The masterful camerawork is bolstered by incredibly fine acting all around. Blunt gives perhaps her best performance as a woman torn between her sense of duty and her desire for survival, her dedication and her increasing desperation. Kate is completely unprepared for this work, and Blunt carries it all on her shoulders as her character begins to question why she was chosen for the taskforce to begin with. Del Toro’s work is equally reserved, which makes his character all the more formidable. It’s the kind of role he could have taken way over the top (The Usual Suspects comes to mind), but he instead settles for subtle, sinister and absolutely brilliant. Every scene he shares with Blunt is electric.

But where the film leaves its most lasting mark is its pacing. Villeneuve has proven a modern master at allowing tension to slowly build without granting release. I think of the old adage about the toad in the boiling water. You don’t even know you’re burned until it’s too late. Screenwriter Taylor Sheridan smartly holds back the on-screen violence. It’s blunt and brutal in its realism, but only because there aren’t bullets flying every five minutes. There are only a handful of action scenes, but each one is memorable.

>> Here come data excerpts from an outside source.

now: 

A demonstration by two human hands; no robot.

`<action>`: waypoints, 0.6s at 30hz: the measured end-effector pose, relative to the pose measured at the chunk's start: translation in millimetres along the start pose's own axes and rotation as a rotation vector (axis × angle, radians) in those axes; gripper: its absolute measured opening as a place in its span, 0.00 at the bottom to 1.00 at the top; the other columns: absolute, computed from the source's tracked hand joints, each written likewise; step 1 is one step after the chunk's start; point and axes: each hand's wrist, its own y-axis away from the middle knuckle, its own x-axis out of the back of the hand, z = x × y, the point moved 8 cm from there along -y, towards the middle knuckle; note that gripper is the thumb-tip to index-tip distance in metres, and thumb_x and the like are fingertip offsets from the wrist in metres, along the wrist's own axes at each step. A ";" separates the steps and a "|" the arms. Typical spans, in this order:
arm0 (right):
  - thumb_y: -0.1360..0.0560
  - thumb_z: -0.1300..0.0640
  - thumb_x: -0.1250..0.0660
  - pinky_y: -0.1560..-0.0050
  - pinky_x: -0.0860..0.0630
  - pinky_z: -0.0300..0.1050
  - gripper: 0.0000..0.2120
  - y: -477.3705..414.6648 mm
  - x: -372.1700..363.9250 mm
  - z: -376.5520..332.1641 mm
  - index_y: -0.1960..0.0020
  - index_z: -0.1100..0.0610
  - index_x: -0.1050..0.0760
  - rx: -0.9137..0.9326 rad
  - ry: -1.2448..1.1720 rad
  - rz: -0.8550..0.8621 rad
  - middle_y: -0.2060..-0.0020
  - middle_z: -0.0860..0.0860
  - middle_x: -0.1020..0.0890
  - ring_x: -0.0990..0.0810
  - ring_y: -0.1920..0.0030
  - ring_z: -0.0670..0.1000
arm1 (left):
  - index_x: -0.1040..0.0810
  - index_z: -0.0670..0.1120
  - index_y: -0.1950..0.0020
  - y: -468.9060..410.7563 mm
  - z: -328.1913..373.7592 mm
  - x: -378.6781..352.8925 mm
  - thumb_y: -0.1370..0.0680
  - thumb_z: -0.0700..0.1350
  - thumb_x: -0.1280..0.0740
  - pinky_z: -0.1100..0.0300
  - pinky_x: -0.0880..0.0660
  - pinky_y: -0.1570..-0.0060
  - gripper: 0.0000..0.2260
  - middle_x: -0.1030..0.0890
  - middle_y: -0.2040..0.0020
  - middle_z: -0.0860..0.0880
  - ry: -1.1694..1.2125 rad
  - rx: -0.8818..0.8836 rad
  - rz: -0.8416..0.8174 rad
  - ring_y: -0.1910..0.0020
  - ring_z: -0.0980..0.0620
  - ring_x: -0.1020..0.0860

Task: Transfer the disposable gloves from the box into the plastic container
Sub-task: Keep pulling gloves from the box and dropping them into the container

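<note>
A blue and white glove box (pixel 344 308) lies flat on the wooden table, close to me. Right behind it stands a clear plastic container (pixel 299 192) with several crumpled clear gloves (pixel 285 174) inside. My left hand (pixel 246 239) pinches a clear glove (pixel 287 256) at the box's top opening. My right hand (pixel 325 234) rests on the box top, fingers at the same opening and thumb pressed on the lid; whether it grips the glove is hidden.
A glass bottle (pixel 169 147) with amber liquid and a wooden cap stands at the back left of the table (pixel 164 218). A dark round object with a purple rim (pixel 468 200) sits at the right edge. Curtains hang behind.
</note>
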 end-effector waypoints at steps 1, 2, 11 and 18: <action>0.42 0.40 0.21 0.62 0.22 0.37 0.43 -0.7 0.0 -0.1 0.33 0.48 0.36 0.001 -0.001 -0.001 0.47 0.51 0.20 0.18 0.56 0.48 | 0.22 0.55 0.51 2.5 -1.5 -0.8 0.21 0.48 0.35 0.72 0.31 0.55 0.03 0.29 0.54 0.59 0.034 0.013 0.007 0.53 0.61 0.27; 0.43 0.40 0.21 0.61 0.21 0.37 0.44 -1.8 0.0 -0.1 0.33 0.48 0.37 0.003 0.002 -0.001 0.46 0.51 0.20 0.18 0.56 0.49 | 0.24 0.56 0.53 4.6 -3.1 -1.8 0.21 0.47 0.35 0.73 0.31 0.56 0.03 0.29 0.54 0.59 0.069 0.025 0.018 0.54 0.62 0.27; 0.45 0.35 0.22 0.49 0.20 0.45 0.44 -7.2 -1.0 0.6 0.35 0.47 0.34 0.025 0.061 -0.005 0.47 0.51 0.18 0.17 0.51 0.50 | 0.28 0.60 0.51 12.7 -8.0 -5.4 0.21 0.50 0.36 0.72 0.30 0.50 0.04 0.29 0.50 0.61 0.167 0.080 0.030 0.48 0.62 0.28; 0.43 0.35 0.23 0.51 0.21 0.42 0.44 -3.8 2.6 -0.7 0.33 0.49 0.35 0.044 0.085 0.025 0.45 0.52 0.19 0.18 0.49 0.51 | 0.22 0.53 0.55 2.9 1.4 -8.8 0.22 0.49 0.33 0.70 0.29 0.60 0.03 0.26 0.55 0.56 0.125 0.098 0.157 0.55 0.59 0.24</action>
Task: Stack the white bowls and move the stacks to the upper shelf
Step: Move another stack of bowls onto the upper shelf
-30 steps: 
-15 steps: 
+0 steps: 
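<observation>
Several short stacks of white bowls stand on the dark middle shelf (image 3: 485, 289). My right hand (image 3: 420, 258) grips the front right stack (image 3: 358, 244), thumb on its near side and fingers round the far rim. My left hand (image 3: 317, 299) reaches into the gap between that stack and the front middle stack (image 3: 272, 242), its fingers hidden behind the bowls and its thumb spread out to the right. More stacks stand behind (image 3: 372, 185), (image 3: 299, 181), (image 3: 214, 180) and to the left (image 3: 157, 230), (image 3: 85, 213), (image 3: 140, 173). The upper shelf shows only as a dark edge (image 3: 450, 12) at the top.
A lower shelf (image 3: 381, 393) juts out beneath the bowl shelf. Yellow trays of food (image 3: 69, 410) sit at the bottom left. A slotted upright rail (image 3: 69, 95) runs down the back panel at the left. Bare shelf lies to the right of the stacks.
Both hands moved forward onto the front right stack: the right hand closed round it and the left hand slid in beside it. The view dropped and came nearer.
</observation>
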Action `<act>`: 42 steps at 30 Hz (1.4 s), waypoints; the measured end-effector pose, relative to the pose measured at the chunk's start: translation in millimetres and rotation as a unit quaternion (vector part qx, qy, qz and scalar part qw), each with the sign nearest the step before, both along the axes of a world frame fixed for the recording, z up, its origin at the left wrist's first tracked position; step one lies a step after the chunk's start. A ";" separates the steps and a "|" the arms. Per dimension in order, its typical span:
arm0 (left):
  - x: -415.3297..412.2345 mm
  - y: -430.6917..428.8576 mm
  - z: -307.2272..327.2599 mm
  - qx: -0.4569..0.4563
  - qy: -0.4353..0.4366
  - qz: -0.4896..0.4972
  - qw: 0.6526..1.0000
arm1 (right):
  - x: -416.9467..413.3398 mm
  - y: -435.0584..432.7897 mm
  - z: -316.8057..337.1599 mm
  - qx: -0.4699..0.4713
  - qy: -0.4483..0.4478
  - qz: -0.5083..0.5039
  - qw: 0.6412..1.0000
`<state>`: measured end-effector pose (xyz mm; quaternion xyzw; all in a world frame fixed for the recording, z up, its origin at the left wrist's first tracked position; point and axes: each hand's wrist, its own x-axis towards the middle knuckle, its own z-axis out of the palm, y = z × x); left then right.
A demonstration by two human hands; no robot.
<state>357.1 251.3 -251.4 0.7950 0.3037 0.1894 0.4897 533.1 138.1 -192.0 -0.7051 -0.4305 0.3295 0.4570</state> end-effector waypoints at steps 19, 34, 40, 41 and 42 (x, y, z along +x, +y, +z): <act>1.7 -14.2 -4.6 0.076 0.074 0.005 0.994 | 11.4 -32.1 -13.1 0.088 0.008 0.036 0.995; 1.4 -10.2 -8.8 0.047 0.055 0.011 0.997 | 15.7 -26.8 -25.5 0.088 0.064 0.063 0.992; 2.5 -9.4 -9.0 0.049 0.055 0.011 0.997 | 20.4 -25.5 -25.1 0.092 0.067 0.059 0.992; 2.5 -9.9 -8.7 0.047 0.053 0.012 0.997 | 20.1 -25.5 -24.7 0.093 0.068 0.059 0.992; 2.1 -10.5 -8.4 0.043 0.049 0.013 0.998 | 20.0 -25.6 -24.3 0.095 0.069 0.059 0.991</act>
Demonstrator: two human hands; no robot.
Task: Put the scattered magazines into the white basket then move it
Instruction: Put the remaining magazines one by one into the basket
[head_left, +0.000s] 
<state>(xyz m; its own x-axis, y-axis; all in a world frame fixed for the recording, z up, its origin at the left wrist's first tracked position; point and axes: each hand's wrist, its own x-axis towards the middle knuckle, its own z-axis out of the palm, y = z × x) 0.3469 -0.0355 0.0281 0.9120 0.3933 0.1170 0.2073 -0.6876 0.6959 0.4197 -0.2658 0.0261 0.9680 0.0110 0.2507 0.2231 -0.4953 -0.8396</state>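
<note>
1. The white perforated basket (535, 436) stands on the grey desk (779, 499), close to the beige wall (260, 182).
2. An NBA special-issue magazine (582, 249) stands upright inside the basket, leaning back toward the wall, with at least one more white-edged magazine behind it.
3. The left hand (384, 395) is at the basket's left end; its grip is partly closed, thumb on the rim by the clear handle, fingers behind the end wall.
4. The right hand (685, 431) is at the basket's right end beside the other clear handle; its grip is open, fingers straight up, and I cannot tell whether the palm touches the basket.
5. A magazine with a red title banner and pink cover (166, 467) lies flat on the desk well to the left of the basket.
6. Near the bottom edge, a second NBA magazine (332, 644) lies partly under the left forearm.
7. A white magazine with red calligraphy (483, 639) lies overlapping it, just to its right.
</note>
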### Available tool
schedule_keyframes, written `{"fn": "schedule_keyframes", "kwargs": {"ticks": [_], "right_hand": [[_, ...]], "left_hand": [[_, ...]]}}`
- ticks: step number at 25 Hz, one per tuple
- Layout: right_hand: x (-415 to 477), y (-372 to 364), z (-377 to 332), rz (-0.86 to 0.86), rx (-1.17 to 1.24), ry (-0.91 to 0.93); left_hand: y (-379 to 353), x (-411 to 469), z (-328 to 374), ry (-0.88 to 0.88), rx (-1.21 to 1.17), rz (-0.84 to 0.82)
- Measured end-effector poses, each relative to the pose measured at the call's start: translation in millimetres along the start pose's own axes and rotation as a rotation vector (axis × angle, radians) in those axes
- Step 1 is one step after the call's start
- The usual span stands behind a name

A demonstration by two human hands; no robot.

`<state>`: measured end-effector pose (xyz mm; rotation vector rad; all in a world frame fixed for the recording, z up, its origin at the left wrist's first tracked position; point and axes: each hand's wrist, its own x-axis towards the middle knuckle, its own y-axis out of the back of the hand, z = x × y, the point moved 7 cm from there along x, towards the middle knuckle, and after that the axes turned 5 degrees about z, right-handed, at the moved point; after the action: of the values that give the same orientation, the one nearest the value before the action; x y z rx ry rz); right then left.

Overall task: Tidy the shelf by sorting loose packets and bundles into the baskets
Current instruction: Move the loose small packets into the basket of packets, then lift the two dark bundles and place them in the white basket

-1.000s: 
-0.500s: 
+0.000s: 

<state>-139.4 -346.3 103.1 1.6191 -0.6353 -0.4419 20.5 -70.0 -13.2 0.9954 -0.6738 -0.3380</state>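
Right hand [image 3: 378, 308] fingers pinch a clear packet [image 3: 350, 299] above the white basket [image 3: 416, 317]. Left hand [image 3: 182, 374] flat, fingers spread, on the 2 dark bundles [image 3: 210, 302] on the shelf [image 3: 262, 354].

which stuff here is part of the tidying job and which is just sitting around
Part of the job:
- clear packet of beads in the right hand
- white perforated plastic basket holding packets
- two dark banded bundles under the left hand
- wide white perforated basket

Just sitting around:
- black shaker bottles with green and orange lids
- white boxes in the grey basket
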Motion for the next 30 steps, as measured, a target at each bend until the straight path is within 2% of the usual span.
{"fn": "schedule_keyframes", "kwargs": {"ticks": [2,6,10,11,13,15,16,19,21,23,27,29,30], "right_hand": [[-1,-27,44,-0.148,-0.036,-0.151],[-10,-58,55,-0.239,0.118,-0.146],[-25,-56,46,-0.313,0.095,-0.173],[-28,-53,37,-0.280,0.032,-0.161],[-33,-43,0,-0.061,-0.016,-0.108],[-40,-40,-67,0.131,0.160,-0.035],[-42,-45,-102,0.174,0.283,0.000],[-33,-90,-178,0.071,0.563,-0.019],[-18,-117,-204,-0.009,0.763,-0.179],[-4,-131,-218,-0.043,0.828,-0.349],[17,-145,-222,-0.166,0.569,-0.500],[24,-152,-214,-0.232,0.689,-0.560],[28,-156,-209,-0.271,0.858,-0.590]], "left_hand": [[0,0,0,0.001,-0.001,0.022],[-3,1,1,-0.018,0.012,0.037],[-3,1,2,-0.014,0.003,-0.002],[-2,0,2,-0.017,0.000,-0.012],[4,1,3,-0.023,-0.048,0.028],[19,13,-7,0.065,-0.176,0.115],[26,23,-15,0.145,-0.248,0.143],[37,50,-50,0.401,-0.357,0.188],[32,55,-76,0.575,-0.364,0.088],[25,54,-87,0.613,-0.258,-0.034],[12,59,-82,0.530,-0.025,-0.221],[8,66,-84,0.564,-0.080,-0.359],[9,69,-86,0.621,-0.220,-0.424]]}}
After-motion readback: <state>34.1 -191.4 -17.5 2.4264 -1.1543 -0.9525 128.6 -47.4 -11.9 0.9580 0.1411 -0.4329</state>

Some might find Sicario’s pacing too slow, anti-climactic or not cathartic. But its refusal to adhere to what we expect from this type of film is what makes it so good. The goal of the filmmakers was to convey one of life’s most challenging concepts: futility. The drug trade is portrayed like the Hydra; for every head you cut off, two grow back in its place. What happens when our sense of ultimate justice doesn’t jibe with the corrupt systems this world has put in place? The film’s bitter frustration over this question hits home during a quietly effective ending that is one of the best I’ve seen in a long while.

Like the brilliant Prisoners, Sicario (hitman in Spanish) has some important questions boiling underneath its gritty realism. How do we destroy the monsters we face in this world? And can we do so without becoming monsters ourselves? The fact that Sicario doesn’t provide an answer is one of the many things that make it one of the best films of the year.